16. The scene in the bar right before the festival kicks off, which required Janet Leigh to cry, was shot 14 times for technical reasons. Leigh cried for each take.

17. Many of the locals, who can be seen as extras in the festival scenes, were thrilled to have Janet Leigh visiting the town. At one point, Carpenter used her to charm a restaurant owner who wanted to close down during a late night of shooting.

18. Debra Hill can be seen on camera in the outdoor shot of the festival-goers at the docks, while Janet Leigh is in the foreground talking to the mayor.

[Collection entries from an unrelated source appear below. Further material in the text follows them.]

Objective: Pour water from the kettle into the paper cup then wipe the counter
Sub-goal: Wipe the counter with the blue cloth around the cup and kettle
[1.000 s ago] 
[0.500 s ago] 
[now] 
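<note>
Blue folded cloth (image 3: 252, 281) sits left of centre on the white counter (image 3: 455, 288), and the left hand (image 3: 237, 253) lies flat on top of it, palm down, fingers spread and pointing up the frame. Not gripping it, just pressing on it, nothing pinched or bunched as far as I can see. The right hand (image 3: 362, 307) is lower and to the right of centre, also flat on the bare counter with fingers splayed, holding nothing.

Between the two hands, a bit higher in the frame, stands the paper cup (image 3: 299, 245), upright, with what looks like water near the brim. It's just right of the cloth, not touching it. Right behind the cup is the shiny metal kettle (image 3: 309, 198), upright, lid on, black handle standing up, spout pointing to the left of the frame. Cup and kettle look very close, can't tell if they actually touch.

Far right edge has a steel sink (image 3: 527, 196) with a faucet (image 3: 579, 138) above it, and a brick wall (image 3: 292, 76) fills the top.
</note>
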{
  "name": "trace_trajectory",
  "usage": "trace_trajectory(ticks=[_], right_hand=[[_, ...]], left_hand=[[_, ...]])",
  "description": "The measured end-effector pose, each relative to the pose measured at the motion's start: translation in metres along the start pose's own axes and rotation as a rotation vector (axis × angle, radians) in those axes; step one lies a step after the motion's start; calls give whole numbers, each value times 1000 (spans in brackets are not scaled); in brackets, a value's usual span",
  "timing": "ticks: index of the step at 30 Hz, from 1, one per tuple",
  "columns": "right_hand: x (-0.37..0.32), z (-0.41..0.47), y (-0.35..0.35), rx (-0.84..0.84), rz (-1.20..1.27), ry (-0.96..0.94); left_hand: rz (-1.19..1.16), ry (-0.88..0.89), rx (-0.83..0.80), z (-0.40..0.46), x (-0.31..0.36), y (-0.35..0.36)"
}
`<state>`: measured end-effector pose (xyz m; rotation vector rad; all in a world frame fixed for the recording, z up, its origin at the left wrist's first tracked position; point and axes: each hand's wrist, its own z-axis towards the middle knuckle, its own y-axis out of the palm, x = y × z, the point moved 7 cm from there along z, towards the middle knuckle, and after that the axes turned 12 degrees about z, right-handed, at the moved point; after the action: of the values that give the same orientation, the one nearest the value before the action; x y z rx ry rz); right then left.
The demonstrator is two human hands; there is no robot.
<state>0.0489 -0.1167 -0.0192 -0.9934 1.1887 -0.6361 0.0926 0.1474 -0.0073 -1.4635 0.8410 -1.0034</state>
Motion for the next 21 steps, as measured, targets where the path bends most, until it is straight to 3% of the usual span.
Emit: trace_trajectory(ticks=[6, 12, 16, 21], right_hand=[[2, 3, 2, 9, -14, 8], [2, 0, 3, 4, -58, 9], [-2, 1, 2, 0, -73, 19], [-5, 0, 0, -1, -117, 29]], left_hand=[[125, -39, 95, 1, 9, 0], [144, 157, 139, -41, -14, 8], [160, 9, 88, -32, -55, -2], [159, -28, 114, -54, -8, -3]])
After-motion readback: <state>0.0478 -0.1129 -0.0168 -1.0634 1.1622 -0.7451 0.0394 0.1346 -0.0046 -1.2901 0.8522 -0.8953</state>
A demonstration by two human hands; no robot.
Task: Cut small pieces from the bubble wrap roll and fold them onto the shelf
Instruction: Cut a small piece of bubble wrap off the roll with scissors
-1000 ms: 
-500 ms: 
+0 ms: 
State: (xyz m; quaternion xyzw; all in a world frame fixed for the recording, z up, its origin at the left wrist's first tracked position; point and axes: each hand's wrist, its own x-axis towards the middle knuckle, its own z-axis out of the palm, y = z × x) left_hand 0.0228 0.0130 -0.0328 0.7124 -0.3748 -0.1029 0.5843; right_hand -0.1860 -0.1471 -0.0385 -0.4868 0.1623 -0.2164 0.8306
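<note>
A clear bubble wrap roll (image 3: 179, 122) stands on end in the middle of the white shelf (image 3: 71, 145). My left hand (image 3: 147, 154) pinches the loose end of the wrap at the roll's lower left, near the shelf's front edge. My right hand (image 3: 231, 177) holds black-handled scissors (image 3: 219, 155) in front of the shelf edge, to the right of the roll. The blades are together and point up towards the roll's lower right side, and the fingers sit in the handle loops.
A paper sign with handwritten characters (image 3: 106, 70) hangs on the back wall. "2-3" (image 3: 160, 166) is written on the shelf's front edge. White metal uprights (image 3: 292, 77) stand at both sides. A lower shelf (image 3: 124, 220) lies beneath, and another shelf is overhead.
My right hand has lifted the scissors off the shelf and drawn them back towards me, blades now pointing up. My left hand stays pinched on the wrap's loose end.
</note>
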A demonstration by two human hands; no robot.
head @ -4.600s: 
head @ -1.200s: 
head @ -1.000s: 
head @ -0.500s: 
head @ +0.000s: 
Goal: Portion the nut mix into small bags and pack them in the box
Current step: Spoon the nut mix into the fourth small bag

19. The shot of the fog engulfing Atkins’ truck in the center of town was shot in reverse because the production was unable to get the fog to roll in. Instead, the fog was allowed to dissipate as the truck was driven into town.

Best in Commentary

  • Carpenter: “It’s funny to watch these movies right now. They seem so innocent. At the time, I recall, we would always receive lots of criticism for being the makers of horror films. It’s funny how times change.”
  • Hill: “If there’s one thing I’ve learned, it’s that if there’s a knock at the door, and it’s at night, you don’t open the door.”
  • Hill: “I don’t think we even paid Tommy to be in this movie as an actor.” Carpenter: “And he’ll never let me forget it.”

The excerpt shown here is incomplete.